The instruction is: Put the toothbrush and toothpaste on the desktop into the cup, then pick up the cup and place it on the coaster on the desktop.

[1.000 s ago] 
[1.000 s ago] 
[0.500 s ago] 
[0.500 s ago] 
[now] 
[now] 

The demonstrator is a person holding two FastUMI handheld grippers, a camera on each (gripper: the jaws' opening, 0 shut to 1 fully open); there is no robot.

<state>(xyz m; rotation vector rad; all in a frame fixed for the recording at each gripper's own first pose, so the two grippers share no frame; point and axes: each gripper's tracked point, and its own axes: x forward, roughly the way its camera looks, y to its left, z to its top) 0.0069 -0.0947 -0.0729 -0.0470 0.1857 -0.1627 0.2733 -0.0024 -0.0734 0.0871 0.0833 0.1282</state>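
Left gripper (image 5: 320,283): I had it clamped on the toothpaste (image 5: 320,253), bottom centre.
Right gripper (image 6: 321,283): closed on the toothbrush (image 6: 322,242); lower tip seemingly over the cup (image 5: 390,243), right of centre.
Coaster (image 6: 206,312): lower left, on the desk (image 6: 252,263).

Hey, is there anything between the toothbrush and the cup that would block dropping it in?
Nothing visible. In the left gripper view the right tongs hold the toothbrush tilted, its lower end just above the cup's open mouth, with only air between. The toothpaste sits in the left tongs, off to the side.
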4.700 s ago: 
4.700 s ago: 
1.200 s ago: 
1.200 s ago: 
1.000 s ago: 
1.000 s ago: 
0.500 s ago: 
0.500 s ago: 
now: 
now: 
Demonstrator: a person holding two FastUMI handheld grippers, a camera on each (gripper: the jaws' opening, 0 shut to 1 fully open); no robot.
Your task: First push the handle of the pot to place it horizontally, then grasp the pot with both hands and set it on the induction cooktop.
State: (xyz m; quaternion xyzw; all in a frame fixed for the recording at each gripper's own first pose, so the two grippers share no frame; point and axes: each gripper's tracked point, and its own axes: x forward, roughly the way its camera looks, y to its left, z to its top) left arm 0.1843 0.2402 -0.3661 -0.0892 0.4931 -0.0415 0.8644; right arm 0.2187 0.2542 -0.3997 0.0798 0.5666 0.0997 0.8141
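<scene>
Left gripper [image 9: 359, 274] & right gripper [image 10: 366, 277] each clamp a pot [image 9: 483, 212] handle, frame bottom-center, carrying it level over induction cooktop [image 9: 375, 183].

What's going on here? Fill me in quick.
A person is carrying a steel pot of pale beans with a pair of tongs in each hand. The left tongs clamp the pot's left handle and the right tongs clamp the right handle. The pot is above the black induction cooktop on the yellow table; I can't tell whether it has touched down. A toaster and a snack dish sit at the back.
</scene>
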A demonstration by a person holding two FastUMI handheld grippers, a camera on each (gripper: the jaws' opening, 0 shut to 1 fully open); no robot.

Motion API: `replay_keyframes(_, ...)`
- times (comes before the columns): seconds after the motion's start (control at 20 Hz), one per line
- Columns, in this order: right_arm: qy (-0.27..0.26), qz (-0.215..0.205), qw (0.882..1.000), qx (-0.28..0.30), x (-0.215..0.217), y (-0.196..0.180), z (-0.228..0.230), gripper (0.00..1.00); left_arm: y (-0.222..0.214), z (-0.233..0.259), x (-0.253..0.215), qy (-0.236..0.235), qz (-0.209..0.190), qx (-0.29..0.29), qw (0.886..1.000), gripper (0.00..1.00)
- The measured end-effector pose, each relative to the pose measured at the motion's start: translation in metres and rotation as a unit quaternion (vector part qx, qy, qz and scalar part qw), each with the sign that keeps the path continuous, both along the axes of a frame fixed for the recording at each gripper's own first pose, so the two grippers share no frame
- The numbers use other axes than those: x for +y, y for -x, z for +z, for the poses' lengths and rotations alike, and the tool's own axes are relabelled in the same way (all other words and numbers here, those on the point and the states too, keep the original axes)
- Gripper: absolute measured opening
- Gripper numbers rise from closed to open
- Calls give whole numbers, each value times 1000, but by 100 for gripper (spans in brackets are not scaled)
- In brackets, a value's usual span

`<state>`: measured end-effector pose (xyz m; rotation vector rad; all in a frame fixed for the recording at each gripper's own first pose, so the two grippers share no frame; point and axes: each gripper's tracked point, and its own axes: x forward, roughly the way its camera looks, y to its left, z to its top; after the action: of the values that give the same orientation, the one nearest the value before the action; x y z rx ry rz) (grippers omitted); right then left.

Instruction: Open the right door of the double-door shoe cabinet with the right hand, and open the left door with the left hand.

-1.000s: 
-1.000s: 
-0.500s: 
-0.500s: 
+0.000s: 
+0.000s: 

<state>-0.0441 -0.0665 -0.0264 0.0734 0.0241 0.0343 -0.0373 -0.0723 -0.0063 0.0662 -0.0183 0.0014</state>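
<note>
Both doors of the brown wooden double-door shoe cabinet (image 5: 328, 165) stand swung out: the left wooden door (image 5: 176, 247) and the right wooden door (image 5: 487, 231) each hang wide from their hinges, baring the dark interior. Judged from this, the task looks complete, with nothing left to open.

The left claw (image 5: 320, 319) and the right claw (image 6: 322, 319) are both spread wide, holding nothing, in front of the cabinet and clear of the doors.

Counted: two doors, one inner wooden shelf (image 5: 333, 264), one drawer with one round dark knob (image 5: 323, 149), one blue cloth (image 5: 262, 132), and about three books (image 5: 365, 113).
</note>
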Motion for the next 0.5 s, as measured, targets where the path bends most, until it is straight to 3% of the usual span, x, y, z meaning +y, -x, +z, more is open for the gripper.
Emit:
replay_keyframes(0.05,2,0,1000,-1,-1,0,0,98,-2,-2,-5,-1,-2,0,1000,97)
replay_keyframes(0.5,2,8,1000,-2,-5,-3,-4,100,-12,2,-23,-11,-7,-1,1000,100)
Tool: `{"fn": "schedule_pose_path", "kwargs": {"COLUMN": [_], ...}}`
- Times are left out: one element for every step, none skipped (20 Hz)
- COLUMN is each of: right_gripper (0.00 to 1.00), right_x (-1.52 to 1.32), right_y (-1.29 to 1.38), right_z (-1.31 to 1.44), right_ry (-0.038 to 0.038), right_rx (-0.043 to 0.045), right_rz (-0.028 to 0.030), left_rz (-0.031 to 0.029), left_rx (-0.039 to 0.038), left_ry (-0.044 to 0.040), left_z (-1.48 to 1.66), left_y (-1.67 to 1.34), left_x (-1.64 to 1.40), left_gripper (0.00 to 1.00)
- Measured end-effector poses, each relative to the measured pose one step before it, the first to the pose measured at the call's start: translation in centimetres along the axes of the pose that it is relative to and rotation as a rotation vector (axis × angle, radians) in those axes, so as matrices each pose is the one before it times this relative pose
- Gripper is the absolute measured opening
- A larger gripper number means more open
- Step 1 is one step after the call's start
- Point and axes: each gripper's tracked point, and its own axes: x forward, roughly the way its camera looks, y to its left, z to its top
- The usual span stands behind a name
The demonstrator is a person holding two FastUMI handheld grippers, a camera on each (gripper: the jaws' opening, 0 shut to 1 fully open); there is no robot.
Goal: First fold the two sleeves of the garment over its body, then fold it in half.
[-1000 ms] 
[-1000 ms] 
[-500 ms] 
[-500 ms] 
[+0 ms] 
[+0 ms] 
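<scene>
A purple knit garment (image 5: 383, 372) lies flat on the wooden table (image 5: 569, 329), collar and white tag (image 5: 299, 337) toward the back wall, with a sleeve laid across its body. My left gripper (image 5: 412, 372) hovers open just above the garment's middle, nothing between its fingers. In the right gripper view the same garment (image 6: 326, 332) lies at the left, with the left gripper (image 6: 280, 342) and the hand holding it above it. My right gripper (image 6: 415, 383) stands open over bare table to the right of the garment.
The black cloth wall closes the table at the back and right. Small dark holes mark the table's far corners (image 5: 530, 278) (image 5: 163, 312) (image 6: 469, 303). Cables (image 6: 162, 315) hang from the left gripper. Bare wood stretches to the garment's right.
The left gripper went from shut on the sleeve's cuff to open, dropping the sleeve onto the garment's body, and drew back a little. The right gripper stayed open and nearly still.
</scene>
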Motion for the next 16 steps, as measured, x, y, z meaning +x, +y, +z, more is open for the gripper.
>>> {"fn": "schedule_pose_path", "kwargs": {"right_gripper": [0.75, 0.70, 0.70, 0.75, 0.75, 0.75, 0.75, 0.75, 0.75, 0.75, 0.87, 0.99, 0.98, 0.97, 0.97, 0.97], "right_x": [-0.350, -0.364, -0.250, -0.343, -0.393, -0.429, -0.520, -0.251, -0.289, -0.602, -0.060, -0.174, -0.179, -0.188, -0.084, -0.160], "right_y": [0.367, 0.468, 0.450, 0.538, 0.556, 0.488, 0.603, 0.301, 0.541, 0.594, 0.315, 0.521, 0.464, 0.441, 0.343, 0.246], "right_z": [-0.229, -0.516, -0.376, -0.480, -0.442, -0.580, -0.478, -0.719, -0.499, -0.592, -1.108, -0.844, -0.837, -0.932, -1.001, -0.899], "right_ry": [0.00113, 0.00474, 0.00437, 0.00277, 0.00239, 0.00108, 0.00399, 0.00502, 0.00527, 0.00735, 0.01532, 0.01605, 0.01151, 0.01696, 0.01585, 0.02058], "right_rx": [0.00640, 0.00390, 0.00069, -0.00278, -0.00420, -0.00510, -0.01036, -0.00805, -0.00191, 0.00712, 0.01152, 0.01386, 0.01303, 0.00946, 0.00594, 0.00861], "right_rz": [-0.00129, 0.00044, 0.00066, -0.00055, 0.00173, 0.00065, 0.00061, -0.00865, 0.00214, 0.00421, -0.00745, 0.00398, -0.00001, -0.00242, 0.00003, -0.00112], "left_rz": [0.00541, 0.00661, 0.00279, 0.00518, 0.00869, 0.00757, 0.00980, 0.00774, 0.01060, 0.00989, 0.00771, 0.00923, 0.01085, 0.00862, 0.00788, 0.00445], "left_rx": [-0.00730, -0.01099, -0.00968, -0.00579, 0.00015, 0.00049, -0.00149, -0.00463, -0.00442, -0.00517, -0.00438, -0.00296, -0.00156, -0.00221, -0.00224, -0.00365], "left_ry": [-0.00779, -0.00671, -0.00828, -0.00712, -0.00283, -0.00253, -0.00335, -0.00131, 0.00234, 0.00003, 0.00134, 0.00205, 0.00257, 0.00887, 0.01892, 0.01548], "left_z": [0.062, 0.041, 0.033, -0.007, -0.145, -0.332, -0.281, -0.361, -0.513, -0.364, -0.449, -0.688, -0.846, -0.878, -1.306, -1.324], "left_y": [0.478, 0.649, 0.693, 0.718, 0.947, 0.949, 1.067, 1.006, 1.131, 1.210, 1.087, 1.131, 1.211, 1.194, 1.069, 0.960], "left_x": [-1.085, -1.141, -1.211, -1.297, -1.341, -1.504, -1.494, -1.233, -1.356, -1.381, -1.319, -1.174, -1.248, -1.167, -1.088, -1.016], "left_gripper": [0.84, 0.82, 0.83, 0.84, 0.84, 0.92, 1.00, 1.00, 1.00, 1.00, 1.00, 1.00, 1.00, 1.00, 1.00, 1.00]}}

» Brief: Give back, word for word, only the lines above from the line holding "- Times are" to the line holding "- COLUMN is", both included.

» Task solution:
- Times are left out: one element for every step, none skipped (20 Hz)
- COLUMN is each of: right_gripper (0.00 to 1.00), right_x (-1.52 to 1.32), right_y (-1.29 to 1.38), right_z (-1.31 to 1.44), right_ry (-0.038 to 0.038), right_rx (-0.043 to 0.045), right_rz (-0.028 to 0.030), left_rz (-0.031 to 0.029), left_rx (-0.039 to 0.038), left_ry (-0.044 to 0.040), left_z (-1.48 to 1.66), left_y (-1.67 to 1.34), left_x (-1.64 to 1.40), left_gripper (0.00 to 1.00)

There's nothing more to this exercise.